Questo libro è il risultato di un lungo lavoro di ricerca che Mauro Pierconti fece per la sua tesi di dottorato di cui Francesco Dal Co fu relatore.
Il 1969 è l’anno in cui Carlo Scarpa (1906-1978) arriva per la prima volta in Giappone
L’occasione è l’inaugurazione presso il Tokyo Furniture Salon della “Rassegna del Furniture Design Italiano”, invitato dalla Cassina, coordinatrice dell’esposizione di cui l’ allestimento era firmato dal figlio Tobia Scarpa.
Il Giappone, in quegli anni era realmente un paese all’estremo limite del mondo, lontanissimo da noi e poco conosciuto. Carlo Scarpa nonostante ciò aveva già una buona cultura di questa parte di Oriente, da lungo tempo possedeva libri rari. Uno tra questi “Taccuino giapponese” su cui erano appuntate osservazioni di quelle che confermarono essere le sue mete preferite. Era un estimatore e un conoscitore del Giappone prima ancora di visitarlo personalmente.
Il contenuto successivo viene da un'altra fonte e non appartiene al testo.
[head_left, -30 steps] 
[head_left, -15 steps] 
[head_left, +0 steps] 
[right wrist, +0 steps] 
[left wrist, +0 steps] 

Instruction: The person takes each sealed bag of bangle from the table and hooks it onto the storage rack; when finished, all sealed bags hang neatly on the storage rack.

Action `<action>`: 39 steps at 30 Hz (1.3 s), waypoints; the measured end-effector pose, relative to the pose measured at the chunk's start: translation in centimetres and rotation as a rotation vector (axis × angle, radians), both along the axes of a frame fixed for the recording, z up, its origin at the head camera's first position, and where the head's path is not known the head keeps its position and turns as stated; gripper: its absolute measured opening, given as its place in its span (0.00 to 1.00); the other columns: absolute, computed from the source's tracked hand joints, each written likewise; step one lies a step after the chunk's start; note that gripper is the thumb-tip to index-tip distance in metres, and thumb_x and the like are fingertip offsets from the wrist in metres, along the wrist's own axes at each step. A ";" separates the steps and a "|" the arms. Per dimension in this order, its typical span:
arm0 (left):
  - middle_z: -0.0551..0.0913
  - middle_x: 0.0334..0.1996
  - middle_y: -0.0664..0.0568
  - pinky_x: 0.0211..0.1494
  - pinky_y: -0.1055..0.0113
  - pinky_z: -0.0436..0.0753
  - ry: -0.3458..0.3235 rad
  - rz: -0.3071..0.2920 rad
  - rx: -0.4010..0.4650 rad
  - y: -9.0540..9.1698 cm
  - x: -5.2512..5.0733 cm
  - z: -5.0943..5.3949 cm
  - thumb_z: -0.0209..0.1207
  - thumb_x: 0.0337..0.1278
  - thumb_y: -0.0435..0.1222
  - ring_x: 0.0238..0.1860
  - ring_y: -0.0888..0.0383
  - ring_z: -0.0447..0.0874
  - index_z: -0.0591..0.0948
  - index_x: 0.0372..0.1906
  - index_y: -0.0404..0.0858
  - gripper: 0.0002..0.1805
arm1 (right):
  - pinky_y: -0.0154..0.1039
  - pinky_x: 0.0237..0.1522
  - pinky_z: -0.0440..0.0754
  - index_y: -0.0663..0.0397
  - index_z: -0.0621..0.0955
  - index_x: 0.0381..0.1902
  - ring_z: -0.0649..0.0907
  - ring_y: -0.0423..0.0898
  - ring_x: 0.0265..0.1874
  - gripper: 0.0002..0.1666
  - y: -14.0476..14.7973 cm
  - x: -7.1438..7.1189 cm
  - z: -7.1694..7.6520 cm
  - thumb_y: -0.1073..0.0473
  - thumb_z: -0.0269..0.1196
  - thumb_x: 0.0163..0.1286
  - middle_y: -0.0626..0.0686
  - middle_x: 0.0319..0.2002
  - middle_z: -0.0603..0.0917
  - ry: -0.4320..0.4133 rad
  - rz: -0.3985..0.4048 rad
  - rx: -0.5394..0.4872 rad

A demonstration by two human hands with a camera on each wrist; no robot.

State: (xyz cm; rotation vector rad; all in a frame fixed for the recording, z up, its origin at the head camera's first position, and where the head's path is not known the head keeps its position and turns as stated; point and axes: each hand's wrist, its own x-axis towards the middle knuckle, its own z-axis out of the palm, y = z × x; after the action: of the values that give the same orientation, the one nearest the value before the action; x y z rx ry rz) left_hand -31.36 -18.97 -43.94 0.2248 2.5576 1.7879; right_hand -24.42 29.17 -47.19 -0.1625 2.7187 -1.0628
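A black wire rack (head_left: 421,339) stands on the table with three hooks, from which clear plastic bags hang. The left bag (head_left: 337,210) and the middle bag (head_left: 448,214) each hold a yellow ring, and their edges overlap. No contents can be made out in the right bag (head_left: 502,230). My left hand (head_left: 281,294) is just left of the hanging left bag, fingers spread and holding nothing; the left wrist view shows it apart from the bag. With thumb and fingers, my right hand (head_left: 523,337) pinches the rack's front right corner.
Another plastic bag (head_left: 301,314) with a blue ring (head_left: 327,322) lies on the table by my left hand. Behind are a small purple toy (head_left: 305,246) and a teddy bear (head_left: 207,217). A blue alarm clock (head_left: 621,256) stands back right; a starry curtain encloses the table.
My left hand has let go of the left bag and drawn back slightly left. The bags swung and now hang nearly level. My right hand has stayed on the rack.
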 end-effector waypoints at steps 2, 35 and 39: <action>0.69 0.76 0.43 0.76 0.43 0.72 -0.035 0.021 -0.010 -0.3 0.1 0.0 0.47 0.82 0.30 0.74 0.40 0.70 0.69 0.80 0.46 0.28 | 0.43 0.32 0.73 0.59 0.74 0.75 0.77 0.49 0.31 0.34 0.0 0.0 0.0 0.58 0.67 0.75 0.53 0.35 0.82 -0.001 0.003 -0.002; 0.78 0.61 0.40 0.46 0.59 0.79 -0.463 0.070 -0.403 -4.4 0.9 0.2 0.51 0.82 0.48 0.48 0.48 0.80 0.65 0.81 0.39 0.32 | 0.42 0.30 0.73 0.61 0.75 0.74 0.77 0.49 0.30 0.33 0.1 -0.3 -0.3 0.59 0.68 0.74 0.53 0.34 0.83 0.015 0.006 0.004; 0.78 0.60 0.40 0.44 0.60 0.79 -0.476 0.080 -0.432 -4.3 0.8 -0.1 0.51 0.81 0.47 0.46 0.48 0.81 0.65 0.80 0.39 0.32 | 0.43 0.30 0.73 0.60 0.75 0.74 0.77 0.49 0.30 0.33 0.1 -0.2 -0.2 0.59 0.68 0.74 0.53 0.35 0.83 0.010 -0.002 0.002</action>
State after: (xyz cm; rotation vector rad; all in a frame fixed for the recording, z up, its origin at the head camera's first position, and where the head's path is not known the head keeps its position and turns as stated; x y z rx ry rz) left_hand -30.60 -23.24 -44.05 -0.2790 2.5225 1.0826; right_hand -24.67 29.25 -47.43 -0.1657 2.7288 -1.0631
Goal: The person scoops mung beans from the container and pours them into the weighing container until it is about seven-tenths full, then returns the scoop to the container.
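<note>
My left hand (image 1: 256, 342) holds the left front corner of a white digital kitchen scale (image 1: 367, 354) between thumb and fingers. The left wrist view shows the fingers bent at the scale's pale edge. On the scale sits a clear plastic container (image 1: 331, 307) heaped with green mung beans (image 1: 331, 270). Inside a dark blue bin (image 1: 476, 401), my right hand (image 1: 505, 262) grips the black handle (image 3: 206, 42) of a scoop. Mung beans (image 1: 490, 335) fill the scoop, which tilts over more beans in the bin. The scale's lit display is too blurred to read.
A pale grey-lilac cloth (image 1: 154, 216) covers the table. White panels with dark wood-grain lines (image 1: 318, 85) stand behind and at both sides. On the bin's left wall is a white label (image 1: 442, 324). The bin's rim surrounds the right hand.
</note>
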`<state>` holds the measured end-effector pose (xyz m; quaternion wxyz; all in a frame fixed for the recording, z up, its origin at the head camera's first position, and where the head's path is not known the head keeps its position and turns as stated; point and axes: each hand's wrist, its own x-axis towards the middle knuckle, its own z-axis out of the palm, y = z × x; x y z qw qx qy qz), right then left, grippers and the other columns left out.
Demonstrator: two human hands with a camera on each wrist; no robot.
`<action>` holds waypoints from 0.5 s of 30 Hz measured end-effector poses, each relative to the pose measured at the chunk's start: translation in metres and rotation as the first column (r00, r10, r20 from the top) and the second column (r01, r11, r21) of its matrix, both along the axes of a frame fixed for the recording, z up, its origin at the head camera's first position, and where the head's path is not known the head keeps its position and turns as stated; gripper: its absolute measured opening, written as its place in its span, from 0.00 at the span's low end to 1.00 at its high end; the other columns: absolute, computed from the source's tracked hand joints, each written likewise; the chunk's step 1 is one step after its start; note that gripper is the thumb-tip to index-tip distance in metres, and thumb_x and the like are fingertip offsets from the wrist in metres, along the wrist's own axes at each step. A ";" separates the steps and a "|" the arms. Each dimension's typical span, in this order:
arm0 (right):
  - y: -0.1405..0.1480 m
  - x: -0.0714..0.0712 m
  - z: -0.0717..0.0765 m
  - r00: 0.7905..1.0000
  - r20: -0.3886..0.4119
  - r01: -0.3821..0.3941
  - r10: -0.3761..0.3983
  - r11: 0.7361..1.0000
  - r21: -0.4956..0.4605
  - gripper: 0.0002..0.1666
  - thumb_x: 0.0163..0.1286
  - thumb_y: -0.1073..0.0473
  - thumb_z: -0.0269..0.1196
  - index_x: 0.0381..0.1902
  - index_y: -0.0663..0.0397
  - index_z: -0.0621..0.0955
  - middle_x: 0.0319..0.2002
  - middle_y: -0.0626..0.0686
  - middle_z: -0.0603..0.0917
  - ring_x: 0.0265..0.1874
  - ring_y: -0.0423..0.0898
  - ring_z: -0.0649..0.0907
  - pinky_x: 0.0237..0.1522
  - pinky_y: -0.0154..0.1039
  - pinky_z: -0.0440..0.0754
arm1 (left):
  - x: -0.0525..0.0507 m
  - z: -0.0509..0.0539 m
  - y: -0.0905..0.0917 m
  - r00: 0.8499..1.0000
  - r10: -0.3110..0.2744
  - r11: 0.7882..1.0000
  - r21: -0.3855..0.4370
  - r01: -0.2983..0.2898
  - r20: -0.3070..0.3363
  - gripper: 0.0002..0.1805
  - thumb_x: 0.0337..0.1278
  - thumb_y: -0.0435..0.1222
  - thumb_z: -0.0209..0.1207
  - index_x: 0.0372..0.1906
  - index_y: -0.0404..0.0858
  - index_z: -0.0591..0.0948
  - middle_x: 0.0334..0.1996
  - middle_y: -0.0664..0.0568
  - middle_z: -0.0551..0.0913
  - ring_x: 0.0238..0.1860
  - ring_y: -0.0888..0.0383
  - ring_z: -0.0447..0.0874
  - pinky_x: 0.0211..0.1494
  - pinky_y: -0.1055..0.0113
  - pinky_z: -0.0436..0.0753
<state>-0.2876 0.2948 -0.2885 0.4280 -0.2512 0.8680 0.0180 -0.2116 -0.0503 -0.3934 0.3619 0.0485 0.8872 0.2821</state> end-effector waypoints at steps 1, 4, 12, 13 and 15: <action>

Parte proprio da qui la narrazione di Pierconti, con le tappe del viaggio ricostruite grazie ai racconti dei compagni e alle diapositive dello stesso Scarpa, passando da Tokyo ad Hakone, Kyotom, Nara e per concludersi poi attraverso Vietnam, Cambogia, Tailandia. Il tutto impreziosito dai racconti delle affascinanti usanze della tradizione giapponese.
Il volume presenta una serie d’immagini che testimoniano gli interessi, i luoghi, le persone, rivelando come non sia stata solo l’architettura a colpire l’artista. Un quadro di vasta umanità, mista a viva curiosità per ciò che era totalmente nuovo, che non aveva mai visto né sperimentato. Per esempio si descrivono le tecniche tipiche di sostituzione della carta di riso ponendo l’attenzione su come “nella tecnica resiste per l’uomo, il segreto della bellezza”.
E’ indubbia l’influenza proprio di quest’ arte “operaia” nell’attività di Scarpa, che ha concepito l’architettura e il design come un’opera di supremo artigianato in cui c’è sempre stata una costante ricerca della perfezione formale fino al dettaglio quasi invisibile, dove nulla è lasciato al caso, ogni elemento è progettato con estrema cura per forme e materiali.
Non mancano poi i rimandi a Wright e l’analisi di come il Giappone è stato dai due assorbito in modo differente; i riferimenti alle sue realizzazioni più importanti come la Tomba Brion, all’uso della luce e dell’ombra nell’allestimento per Viani alla Biennale di Arte di Venezia del ’52, o nella Gipsoteca di Possagno; il negozio della Olivetti in Piazza San Marco a Venezia, il Padiglione del Venezuela e il giardino del Padiglione Italia, entrambi ai Giardini della Biennale.
Un’esperienza questa che segnò profondamente la sua attività professionale. Un complesso rapporto che si consolidò nel tempo, legò Carlo Scarpa al Giappone, paese che a sua volta con naturalezza ricambiò riservandogli grande attenzione.
Si può concludere come Pierconti fa cominciare questo suo intenso testo di ricerca, citando Okakura:
“Ci vorrebbe un grande mago in grado di estrarre, dal ceppo della società, un’arpa possente le cui corde sappiano risuonare al tocco del genio.”
(T. Okakura, The book of Tea, New York 1906).